WORK REQUEST: What is needed is an exact copy of the data that follows.

INFORMATION SUPPLIED:
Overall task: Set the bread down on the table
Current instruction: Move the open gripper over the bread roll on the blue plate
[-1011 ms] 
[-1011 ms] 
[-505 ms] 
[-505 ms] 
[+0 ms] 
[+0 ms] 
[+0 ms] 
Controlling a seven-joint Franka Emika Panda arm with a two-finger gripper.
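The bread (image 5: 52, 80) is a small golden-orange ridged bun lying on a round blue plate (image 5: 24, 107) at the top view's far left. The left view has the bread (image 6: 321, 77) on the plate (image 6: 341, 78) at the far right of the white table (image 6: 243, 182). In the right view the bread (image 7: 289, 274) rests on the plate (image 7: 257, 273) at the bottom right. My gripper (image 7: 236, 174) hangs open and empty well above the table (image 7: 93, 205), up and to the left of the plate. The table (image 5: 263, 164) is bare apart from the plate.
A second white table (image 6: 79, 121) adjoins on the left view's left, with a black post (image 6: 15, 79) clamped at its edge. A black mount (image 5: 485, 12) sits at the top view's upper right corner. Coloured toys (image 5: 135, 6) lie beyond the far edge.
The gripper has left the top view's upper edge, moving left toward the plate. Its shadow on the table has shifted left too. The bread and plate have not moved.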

OUTPUT:
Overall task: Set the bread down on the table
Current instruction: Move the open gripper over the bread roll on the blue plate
[-1011 ms] 
[-1011 ms] 
[-505 ms] 
[-505 ms] 
[+0 ms] 
[+0 ms] 
[+0 ms] 
Controlling a seven-joint Franka Emika Panda arm with a two-finger gripper.
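The bread (image 5: 52, 80) is a small golden-orange ridged bun lying on a round blue plate (image 5: 24, 107) at the top view's far left. The left view has the bread (image 6: 321, 77) on the plate (image 6: 341, 78) at the far right of the white table (image 6: 243, 182). In the right view the bread (image 7: 289, 274) rests on the plate (image 7: 257, 273) at the bottom right. My gripper (image 7: 236, 174) hangs open and empty well above the table (image 7: 93, 205), up and to the left of the plate. The table (image 5: 263, 164) is bare apart from the plate.
A second white table (image 6: 79, 121) adjoins on the left view's left, with a black post (image 6: 15, 79) clamped at its edge. A black mount (image 5: 485, 12) sits at the top view's upper right corner. Coloured toys (image 5: 135, 6) lie beyond the far edge.
The gripper has left the top view's upper edge, moving left toward the plate. Its shadow on the table has shifted left too. The bread and plate have not moved.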

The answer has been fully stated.